◆ Exercise
Find the word "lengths" in the data, then copy each line where it is found.

------ Records to use

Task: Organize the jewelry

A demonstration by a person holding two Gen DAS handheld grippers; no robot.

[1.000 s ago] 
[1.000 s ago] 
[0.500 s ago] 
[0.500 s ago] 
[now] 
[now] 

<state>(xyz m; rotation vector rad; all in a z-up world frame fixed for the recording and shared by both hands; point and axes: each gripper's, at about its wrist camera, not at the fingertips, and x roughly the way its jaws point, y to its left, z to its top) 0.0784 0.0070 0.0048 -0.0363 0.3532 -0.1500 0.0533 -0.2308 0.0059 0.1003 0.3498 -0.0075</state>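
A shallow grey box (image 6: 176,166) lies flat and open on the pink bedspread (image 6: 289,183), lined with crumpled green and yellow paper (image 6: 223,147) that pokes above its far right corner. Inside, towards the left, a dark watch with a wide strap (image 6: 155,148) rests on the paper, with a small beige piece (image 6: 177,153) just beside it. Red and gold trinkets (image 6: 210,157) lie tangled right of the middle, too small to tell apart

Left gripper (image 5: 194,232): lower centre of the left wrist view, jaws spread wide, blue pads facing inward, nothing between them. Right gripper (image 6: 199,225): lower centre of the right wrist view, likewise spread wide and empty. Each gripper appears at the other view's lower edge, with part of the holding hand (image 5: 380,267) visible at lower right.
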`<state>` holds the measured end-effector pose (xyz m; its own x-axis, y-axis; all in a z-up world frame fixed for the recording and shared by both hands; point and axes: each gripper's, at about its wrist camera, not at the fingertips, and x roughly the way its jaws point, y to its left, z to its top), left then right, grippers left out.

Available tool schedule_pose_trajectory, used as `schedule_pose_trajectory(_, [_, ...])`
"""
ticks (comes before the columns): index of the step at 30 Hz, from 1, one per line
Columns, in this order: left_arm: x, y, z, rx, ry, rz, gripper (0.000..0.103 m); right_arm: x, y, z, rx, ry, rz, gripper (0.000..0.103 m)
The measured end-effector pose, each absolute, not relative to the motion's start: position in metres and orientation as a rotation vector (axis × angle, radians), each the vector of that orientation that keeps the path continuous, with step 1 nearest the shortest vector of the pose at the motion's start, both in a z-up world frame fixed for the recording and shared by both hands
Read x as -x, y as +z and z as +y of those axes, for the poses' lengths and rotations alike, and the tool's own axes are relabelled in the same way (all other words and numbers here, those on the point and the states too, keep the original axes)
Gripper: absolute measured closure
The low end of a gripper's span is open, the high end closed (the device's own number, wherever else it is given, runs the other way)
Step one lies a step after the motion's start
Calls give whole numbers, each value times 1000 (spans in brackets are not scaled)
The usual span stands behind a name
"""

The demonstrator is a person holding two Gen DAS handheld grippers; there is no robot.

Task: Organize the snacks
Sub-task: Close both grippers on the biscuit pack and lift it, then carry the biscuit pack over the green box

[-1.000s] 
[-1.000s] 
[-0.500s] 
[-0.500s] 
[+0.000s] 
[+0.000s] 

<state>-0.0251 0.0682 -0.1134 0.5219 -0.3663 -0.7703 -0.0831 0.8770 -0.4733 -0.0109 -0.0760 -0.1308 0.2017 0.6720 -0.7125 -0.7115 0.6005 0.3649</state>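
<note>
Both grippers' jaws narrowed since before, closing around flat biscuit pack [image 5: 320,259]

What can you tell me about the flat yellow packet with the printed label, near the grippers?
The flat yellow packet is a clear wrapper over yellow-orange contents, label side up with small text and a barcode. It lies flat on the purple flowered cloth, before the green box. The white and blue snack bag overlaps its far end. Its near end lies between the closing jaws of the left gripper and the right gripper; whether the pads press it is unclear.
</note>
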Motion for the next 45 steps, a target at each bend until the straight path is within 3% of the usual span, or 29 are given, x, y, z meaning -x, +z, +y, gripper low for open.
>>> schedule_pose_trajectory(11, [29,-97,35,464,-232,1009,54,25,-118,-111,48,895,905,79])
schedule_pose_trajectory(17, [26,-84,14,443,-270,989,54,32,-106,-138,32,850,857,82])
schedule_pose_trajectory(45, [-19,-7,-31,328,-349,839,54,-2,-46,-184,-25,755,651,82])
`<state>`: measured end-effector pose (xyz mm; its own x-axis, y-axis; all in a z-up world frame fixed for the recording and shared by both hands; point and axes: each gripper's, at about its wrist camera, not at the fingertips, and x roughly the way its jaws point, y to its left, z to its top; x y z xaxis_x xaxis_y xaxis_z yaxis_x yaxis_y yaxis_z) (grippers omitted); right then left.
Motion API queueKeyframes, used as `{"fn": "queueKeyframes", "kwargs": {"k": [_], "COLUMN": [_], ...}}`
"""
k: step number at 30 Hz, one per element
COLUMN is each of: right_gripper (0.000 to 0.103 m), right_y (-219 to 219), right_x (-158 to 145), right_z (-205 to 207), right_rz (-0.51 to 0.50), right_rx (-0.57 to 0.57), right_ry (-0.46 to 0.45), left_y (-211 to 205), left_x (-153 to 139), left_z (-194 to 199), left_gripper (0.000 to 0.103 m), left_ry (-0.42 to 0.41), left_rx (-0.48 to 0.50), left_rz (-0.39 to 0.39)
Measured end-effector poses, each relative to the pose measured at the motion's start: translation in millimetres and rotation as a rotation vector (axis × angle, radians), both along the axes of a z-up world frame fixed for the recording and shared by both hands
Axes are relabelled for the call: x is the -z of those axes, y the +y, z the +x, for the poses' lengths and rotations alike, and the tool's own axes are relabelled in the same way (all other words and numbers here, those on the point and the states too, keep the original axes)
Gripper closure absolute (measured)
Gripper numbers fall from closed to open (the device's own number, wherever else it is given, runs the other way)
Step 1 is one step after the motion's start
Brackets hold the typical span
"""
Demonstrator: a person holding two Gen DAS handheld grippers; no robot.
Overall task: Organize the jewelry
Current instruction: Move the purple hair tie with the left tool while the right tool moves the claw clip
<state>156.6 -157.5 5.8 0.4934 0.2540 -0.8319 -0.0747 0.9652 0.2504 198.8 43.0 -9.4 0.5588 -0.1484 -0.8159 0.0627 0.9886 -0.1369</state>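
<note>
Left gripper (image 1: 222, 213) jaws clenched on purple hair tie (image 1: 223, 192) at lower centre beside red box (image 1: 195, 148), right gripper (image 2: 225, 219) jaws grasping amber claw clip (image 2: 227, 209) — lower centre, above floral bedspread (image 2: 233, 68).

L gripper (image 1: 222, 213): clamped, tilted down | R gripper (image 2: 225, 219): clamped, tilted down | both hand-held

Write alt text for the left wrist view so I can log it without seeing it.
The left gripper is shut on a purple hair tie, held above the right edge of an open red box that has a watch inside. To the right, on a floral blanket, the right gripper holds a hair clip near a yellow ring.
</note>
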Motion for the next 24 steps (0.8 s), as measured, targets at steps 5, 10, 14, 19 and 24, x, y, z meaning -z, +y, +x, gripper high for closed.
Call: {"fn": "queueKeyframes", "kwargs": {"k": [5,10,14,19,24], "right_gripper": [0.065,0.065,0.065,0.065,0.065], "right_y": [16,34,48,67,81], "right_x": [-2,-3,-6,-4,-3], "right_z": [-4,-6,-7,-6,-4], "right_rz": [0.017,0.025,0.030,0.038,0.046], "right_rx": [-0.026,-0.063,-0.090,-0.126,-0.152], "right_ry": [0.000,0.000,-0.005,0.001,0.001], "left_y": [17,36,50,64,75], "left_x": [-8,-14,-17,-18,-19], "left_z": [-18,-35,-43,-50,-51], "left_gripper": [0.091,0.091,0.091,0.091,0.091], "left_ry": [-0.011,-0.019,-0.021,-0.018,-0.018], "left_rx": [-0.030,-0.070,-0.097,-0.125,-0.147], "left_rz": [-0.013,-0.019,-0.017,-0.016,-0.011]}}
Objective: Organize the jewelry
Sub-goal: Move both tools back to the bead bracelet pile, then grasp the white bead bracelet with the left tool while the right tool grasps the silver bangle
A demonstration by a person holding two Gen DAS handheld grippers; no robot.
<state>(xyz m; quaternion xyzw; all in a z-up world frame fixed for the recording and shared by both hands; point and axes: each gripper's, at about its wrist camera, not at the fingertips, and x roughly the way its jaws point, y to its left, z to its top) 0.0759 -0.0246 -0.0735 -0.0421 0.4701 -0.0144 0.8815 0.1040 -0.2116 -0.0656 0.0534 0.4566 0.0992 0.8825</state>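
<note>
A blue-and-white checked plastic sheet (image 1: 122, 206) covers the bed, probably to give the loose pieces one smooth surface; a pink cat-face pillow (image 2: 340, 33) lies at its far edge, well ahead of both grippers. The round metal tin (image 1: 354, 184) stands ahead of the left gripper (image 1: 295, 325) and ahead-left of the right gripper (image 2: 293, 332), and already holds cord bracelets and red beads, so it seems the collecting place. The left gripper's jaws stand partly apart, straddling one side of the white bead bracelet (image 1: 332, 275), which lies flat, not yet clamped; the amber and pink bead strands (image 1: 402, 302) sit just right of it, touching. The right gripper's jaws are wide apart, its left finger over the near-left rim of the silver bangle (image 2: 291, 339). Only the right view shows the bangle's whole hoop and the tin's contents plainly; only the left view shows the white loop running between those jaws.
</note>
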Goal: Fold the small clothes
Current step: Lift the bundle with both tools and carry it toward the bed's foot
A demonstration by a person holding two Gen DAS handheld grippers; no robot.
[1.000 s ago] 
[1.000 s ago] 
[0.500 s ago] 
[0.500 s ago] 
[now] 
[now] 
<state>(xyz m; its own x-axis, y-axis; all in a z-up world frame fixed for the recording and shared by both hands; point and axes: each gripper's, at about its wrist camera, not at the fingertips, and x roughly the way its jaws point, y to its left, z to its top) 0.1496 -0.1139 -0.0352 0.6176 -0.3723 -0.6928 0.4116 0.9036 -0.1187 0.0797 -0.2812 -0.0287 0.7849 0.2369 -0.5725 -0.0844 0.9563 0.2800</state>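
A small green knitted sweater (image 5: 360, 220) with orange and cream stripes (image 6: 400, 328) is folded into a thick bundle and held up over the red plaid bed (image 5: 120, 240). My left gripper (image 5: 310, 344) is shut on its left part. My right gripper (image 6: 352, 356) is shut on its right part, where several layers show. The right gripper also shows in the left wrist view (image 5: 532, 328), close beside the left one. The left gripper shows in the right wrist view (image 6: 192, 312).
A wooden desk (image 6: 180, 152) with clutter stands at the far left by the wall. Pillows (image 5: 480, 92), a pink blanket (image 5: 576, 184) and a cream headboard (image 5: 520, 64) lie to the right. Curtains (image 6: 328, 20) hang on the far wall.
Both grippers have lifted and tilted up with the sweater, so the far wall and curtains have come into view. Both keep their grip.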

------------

◆ Result for this task
Read x as -x, y as +z and z as +y of those axes, for the poses' lengths and rotations alike, and the tool's own axes are relabelled in the same way (all other words and numbers here, those on the point and the states too, keep the original axes)
Axes are relabelled for the call: x is the -z of those axes, y the +y, z the +x, for the poses' lengths and rotations alike, and the tool's own axes are relabelled in the same way (all other words and numbers here, those on the point and the states too, keep the original axes)

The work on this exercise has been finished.